Triple Play

Written by Joy Overbeck

THE THREE FLAGS—AMERICAN, CANADIAN AND COLORADOAN—FLYING FROM RUDI AND JENNIFER FRONK’S MOUNTAIN HOME SAY IT ALL.

After 14 years in Toronto, raising their two kids while Rudi co-managed a gold mining company, the tug of home finally proved irresistible, pulling them back to Colorado where Jennifer grew up. The couple had toured every house listing in Steamboat Springs and nearly despaired at locating their ideal mountain getaway.

Then they walked into a spec house by builder Mark Arnold of New West Builders. Immediately they knew that here at last was someone who could give them the originality and level of detail they had been seeking. The homeowners worked with Arnold to find a spectacular lofty site overlooking the Sheraton Steamboat Golf Club and the ski area, with sweeping views across the Flat Tops and the Yampa Valley. At one of their first meetings, Jennifer Fronk handed the builder a maple leaf cookie cutter saying, “I don’t know what you’re going to do with this, but consider it a design inspiration.”

The Fronks were intent on their dream house, but Arnold had found his dream clients: “I knew these were people I could push,” he grins. “I wasn’t just handed a set of plans and told to build what was on the paper, but encouraged to invest in it creatively…to go for it.” Arnold conceived the reclaimed barn-wood exterior artfully inlaid with rusted metal, setting up a prep station on site where the sun, weather and his custom patina bath worked their magic on slabs of cold-rolled steel.

Architect Bill Rangitsch, of Steamboat Architectural Associates, was challenged by a very steep site flanked by solid bedrock impervious to excavation. “The trick was to put a three-story, 6,000-square-foot home on a long, narrow shelf without making it feel like a bowling alley,” says Rangitsch. The central structure is only 24-feet wide, its narrowness camouflaged by lots of windows and a great room cantilevered from the home’s main mass. The interior log post and beam framework came from a well-managed forest in British Columbia where trees are harvested and replanted with deliberate environmental sensitivity.

Communication helped the potentially dicey long-distance home building proceed harmoniously. Every Sunday night, the Fronks in Toronto and Arnold in Steamboat sat down for a conference-call “fireside chat” to review the latest computer images and discuss ideas. Faced with a big mountain home to outfit, Jennifer Fronk only knew she didn’t want any dead animal heads on the wall. She plotted how she would cajole her parents to part with their collection of magnificent museum-quality Navajo rugs (the oldest dating from 1905), which had graced her childhood home. Her dad acquired them in the 1960s from a Wyoming hotel that was closing. Negotiations took a happy turn with Fronk’s promise to her mom that the new house would sleep all nine of her grandkids. Indeed, the place can accommodate 25.

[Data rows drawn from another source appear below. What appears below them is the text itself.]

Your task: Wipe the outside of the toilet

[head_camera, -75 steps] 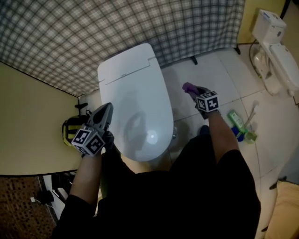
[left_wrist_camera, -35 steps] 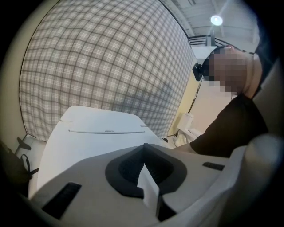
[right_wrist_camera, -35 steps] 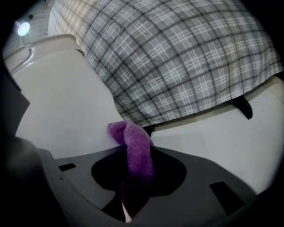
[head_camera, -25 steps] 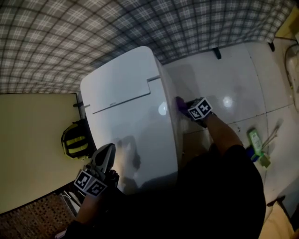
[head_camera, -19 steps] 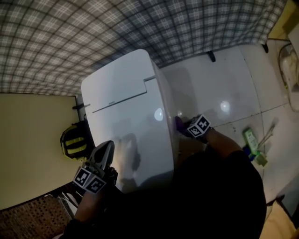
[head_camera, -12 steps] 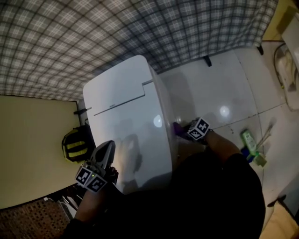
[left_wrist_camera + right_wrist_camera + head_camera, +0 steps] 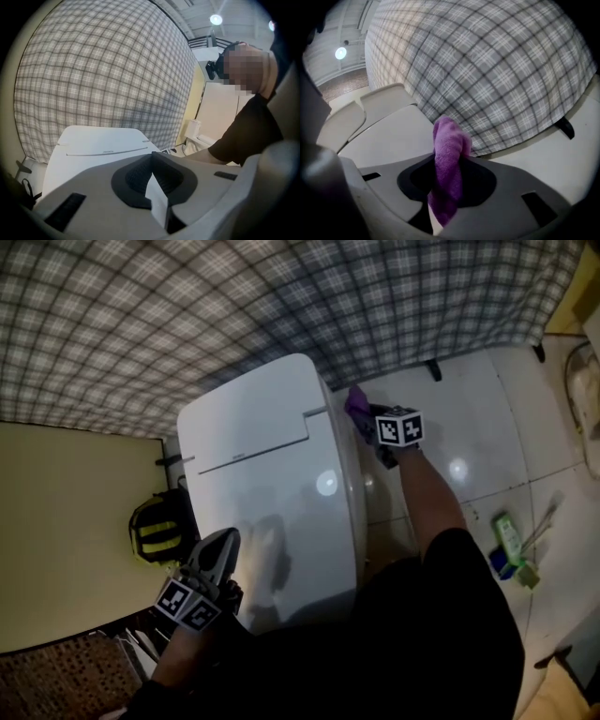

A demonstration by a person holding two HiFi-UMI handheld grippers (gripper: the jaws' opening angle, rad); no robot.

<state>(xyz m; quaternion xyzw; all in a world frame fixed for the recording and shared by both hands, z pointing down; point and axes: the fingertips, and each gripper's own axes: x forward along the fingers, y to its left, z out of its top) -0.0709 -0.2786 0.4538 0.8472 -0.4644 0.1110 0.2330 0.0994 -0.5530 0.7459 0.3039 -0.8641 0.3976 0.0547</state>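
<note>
The white toilet (image 7: pixel 262 474), lid down, stands with its back to a plaid curtain (image 7: pixel 234 306). The right gripper (image 7: pixel 367 416) has its jaws clamped on a purple cloth (image 7: pixel 355 401), which it holds at the toilet's right side near the back. The left gripper (image 7: pixel 223 545), jaws together with nothing in them, hangs over the toilet's front left edge. A yellow-and-black bag (image 7: pixel 157 526) sits just left of the toilet. A green bottle (image 7: pixel 511 540) lies on the tiled floor (image 7: pixel 469 399), well to the toilet's right. The person's dark clothing (image 7: pixel 431 634) hides the toilet's front.
</note>
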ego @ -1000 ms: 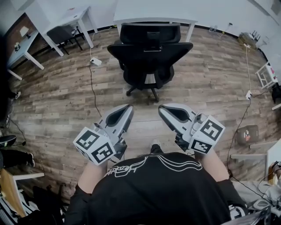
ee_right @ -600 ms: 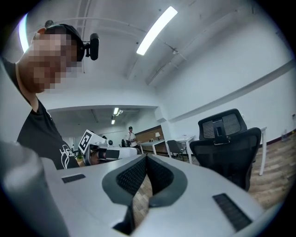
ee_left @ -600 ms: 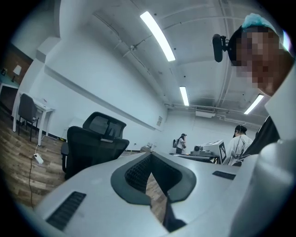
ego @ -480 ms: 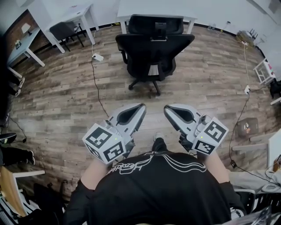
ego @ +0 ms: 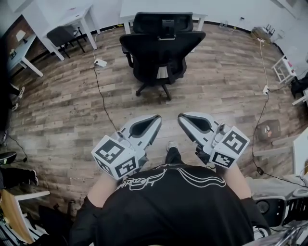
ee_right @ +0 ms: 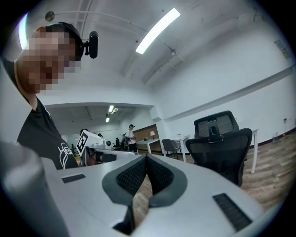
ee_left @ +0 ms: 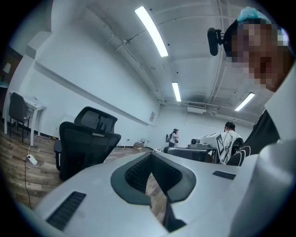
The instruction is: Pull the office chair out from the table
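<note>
Over at the far edge of the floor [ego: 226, 86], the chair [ego: 161, 53] stands backrest toward me, headrest overlapping the table [ego: 126, 8] edge. Since a second ago it's gone a bit higher and smaller in the head view. My left claw [ego: 155, 120] and right claw [ego: 183, 119] drifted inward, both pressed together on nothing, well apart from it (so nothing's tugging it). Could be pre-grab or already pulled. Head view gives wheels [ego: 153, 91] and cable [ego: 98, 91]; gripper views give closed jaws and people [ee_left: 175, 137].

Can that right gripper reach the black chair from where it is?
Probably not yet: the right gripper hangs well short of the office chair, with only wooden floor between. Nothing blocks the way.
</note>
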`<state>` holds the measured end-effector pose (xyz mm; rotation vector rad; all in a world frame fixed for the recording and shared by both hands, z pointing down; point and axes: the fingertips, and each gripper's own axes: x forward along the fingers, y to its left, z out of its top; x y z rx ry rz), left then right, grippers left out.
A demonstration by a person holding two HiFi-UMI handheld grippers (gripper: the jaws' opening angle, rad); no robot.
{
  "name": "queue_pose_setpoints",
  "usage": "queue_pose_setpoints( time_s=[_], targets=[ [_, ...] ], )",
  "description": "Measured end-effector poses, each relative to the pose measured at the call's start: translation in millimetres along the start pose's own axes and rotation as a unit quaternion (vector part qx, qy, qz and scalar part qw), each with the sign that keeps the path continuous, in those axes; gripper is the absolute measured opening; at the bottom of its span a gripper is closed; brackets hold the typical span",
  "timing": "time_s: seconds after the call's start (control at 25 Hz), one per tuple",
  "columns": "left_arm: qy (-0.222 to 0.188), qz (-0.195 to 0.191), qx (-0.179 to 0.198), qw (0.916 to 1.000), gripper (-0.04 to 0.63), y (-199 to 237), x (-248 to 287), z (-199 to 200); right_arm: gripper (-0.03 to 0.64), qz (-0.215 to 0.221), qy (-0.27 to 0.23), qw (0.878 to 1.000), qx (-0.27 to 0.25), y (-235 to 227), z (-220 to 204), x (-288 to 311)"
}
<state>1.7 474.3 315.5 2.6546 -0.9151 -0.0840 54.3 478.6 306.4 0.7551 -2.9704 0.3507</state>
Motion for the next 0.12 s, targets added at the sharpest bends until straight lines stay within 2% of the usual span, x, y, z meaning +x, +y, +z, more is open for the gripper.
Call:
queue_pose_setpoints(
  time_s=[0.12],
  targets=[
    [0.001,-0.004,-0.001,1.0000,0.006,-0.7,2.7,-1.2,0.035,-0.007,0.001,1.000,-0.002,-2.1,-1.4,-2.6]
  ],
)
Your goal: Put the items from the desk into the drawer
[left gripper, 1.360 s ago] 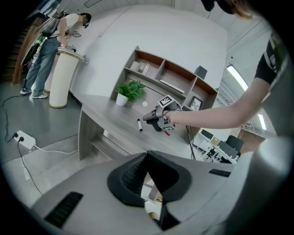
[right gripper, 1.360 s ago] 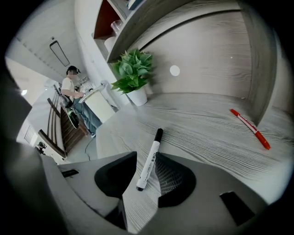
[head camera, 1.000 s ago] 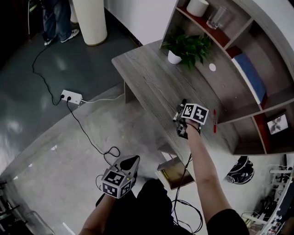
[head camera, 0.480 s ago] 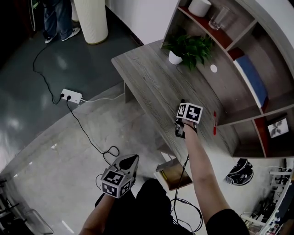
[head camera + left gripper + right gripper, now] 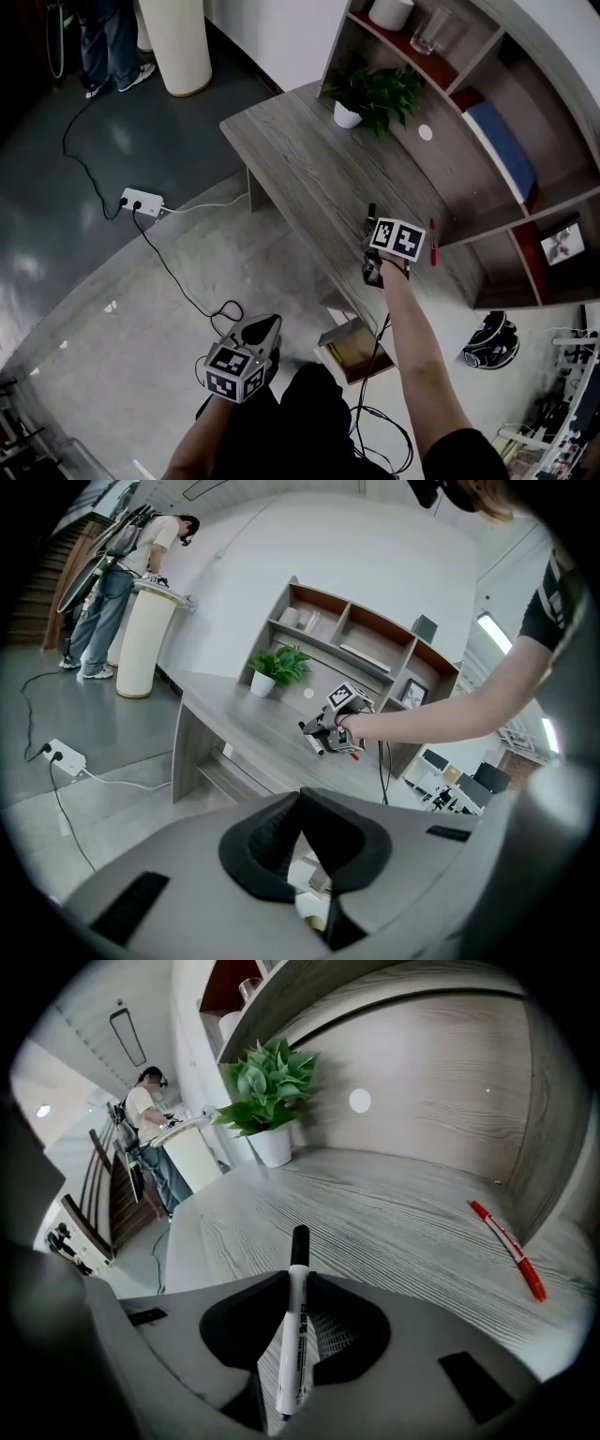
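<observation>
My right gripper is over the grey wooden desk, near its front edge. Its jaws have just been closing and now pinch a white marker with a black cap, which sticks out forward between them. A red pen lies on the desk to the right, by the shelf wall. Below the desk edge an open drawer shows. My left gripper hangs low over the floor, jaws together and holding nothing.
A potted plant stands at the desk's far end under a wall shelf. A power strip and cables lie on the floor. A tall white cylinder and a person stand far off.
The right gripper has shifted a little over the desk and its jaws have come together on the marker. The left gripper has stayed where it was.
</observation>
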Demonstrator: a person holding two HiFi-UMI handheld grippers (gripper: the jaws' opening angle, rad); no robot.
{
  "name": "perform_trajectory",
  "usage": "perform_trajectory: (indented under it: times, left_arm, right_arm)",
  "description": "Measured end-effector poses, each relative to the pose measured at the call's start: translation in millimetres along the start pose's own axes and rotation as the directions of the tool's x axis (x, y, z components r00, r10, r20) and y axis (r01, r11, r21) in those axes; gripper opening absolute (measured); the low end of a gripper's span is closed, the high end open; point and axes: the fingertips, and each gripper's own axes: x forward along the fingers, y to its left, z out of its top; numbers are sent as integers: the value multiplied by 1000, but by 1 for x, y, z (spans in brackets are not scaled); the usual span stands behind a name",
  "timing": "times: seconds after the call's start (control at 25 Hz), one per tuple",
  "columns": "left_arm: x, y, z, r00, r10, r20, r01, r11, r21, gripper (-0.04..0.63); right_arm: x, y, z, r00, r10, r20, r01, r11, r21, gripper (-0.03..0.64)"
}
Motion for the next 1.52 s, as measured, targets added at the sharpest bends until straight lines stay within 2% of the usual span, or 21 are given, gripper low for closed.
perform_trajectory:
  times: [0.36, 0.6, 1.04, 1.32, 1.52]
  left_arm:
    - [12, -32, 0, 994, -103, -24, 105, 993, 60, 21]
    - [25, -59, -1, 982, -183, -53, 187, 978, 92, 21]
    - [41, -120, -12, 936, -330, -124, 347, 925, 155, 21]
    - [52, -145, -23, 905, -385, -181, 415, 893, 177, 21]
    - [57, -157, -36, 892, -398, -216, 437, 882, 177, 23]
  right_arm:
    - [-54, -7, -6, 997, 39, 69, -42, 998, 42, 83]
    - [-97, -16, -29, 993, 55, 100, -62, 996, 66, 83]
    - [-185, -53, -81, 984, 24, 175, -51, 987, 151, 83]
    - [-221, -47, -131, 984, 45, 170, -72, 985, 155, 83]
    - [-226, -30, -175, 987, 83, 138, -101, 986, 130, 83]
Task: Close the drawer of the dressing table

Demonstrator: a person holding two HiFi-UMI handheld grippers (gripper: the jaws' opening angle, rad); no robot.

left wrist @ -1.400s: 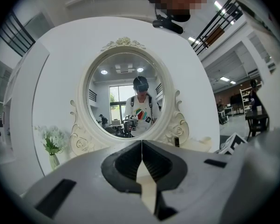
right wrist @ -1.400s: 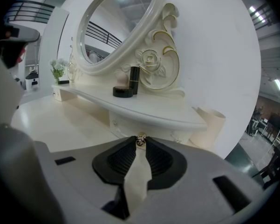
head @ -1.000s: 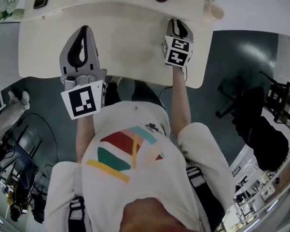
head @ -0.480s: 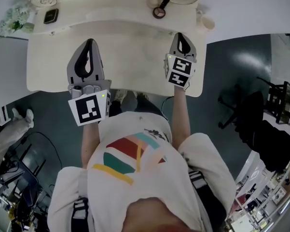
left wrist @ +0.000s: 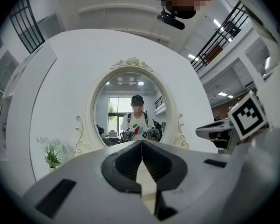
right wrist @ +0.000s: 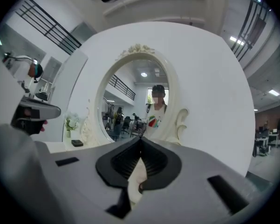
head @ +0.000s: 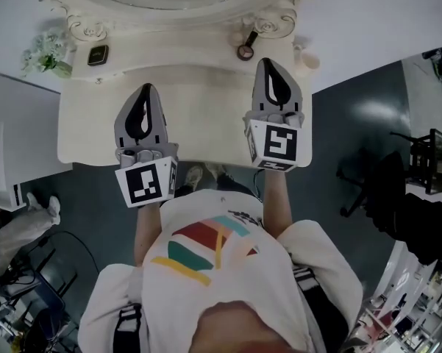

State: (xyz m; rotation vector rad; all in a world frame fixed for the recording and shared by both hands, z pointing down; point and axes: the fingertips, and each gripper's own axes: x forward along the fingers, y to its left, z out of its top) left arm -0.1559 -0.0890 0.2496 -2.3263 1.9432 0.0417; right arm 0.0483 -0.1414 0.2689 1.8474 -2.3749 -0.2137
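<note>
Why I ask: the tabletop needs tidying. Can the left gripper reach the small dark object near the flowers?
Probably yes: only bare tabletop lies between the left gripper and the small dark object; its shut jaws need opening.

A white short-sleeved T-shirt point(head: 228, 285) carries slanted bands of red, teal, pale green and yellow on the chest, above pale trousers point(head: 320, 248) with a dark, light-striped strap point(head: 303, 276) at each hip. The left gripper point(head: 145, 90) and right gripper point(head: 269, 63) have grey tapered shells around black, teardrop-shaped ribbed pads point(left wrist: 126, 164), each with a white cube point(head: 145, 184) of black square markers at its rear
</note>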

At the outset, Fronk feared her eclectic taste might erupt into design chaos: “I thought, ‘This is all over the map; it’ll never work. I should hire a designer!’” Boatie Ward of Irene Nelson Interiors in Steamboat helped initially with lighting and draperies, and later, Fronk worked with good high school friend, Nancy Holliday of NPH Designs, on tile and furnishings.

After moving in, the family found that Mark Arnold and his posse of craftsmen had used the maple leaf to create a playful scavenger hunt. Leaf shapes were hidden everywhere—as wood brackets for closet shelves, cut-outs in the built-in bookshelves, decorating the mud-room bench, or as forged-iron caps for the deck posts. The Fronks still haven’t discovered them all.